Humphrey 15 hours ago

Yes — PMTiles is exactly that: a production-ready, single-file, static container for vector tiles built around HTTP range requests.

I’ve used it in production to self-host Australia-only maps on S3. We generated a single ~900 MB PMTiles file from OpenStreetMap (Australia only, up to Z14) and uploaded it to S3. Clients then fetch just the required byte ranges for each vector tile via HTTP range requests.

It’s fast, scales well, and bandwidth costs are negligible because clients only download the exact data they need.

https://docs.protomaps.com/pmtiles/

  • simonw 15 hours ago

    PMTiles is absurdly great software.

    • Humphrey 15 hours ago

      I know right! I'd never heard of HTTP Range requests until PMTiles - but gee it's an elegant solution.
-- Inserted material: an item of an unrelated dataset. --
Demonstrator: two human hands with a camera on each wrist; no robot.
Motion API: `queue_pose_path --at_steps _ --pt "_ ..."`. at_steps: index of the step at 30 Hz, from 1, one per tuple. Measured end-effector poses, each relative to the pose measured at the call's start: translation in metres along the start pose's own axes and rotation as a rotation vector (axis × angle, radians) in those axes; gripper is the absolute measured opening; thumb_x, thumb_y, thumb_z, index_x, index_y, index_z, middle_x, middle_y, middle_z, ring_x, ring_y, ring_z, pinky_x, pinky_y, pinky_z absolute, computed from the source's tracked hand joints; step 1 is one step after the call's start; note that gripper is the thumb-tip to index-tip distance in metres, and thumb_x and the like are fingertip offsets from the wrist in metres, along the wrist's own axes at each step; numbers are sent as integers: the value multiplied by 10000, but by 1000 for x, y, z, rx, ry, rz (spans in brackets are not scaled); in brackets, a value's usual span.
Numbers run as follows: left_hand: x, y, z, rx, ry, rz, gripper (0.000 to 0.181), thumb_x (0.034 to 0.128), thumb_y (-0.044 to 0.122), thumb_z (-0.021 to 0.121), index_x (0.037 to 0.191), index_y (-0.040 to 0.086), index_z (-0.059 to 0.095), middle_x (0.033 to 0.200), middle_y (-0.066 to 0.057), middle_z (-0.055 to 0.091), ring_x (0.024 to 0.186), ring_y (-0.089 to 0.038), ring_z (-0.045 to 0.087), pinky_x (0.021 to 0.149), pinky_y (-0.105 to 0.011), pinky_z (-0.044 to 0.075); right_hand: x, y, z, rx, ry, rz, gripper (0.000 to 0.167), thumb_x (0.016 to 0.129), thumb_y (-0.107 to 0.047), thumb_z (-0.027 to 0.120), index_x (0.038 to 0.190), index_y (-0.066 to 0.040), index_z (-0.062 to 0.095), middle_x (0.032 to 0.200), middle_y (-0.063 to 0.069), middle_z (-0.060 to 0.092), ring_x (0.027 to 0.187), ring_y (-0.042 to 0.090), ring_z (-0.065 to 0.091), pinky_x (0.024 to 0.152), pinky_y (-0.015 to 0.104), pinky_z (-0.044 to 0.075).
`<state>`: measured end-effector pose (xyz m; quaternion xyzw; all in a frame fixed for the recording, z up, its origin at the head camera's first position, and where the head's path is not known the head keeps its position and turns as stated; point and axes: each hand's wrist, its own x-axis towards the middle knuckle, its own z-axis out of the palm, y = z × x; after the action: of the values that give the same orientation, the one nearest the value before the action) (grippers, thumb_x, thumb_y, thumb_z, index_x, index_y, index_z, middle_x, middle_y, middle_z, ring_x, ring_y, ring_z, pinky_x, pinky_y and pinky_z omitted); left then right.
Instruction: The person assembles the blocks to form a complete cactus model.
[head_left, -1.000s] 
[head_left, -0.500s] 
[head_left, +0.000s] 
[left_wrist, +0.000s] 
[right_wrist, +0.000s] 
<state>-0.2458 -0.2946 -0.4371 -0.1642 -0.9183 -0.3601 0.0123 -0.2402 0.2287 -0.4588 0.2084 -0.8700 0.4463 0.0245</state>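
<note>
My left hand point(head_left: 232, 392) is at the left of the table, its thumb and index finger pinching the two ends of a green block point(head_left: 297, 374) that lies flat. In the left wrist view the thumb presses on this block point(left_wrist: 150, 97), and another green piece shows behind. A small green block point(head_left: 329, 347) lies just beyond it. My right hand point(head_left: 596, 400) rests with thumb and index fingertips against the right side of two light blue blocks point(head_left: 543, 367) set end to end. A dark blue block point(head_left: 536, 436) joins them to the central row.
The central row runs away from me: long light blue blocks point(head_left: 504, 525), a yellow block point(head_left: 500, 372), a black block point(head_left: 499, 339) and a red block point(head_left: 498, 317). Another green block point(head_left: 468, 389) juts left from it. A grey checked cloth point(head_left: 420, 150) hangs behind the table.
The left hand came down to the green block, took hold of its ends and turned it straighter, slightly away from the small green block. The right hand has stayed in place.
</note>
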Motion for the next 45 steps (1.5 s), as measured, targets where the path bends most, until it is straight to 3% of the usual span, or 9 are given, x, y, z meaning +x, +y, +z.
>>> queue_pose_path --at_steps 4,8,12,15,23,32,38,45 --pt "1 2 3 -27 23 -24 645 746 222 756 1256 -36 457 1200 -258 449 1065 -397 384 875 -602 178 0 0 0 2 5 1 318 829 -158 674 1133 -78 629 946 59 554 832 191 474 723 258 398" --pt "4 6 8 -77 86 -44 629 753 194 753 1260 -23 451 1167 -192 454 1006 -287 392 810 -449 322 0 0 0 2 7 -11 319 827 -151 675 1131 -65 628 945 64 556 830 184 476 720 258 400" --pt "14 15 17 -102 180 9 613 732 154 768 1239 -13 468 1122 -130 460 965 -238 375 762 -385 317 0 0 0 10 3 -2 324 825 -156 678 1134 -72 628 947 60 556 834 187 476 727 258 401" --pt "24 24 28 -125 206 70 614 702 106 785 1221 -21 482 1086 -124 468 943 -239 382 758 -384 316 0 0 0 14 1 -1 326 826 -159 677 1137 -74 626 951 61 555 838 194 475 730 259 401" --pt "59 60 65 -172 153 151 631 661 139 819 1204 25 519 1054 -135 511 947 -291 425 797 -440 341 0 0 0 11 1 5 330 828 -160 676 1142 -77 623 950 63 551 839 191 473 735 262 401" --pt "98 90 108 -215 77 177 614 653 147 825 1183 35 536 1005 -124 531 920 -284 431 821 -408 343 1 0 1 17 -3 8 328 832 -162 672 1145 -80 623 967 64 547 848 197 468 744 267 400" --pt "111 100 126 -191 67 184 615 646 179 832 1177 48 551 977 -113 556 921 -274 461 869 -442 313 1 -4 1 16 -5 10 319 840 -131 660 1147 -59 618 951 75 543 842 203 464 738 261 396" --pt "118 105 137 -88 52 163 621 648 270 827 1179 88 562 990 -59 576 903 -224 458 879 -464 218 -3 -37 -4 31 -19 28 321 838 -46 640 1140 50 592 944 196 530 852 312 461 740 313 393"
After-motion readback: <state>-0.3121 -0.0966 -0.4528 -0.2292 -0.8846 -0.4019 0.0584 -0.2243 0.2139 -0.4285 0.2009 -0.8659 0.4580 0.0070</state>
      • keepamovin 5 hours ago

        Hadn't seen PMTiles before, but that matches the mental model exactly! I chose physical file sharding over Range Requests on a single db because it felt safer for 'dumb' static hosts like CF. - less risk of a single 22GB file getting stuck or cached weirdly. Maybe it would work

    • hyperbolablabla 4 hours ago

      My only gripe is that the tile metadata is stored as JSON, which I get is for compatibility reasons with existing software, but for e.g. a simple C program to implement the full spec you need to ship a JSON parser on top of the PMTiles parser itself.

      • seg_lol an hour ago

        A JSON parser is less than a thousand lines of code.

  • nextaccountic 12 hours ago

    That's neat, but.. is it just for cartographic data?

    I want something like a db with indexes

    • jtbaker 7 hours ago

      Look into using duckdb with remote http/s3 parquet files. The parquet files are organized as columnar vectors, grouped into chunks of rows. Each row group stores metadata about the set it contains that can be used to prune out data that doesn’t need to be scanned by the query engine. https://duckdb.org/docs/stable/guides/performance/indexing

      LanceDB has a similar mechanism for operating on remote vector embeddings/text search.

      It’s a fun time to be a dev in this space!

simonw 16 hours ago

There was a UK government GitHub repo that did something interesting with this kind of trick against S3 but I checked just now and the repo is a 404. Here are my notes about what it did: https://simonwillison.net/2025/Feb/7/sqlite-s3vfs/

Looks like it's still on PyPI though: https://pypi.org/project/sqlite-s3vfs/

You can see inside it with my PyPI package explorer: https://tools.simonwillison.net/zip-wheel-explorer?package=s...

__turbobrew__ 11 hours ago

gdal vsis3 dynamically fetches chunks of rasters from s3 using range requests. It is the underlying technology for several mapping systems.

There is also a file format to optimize this https://cogeo.org/

[removed] 15 hours ago
[deleted]
ericd 16 hours ago

This is somewhat related to a large dataset browsing service a friend and I worked on a while back - we made index files, and the browser ran a lightweight query planner to fetch static chunks which could be served from S3/torrents/whatever. It worked pretty well, and I think there’s a lot of potential for this style of data serving infra.

omneity 12 hours ago

I tried to implement something similar to optimize sampling semi-random documents from (very) large datasets on Huggingface, unfortunately their API doesn't support range requests well.

mootothemax 10 hours ago

This is pretty much well what is so remarkable about parquet files; not only do you get seekable data, you can fetch only the columns you want too.

I believe that there are also indexing opportunities (not necessarily via eg hive partitioning) but frankly - am kinda out of my depth pn it.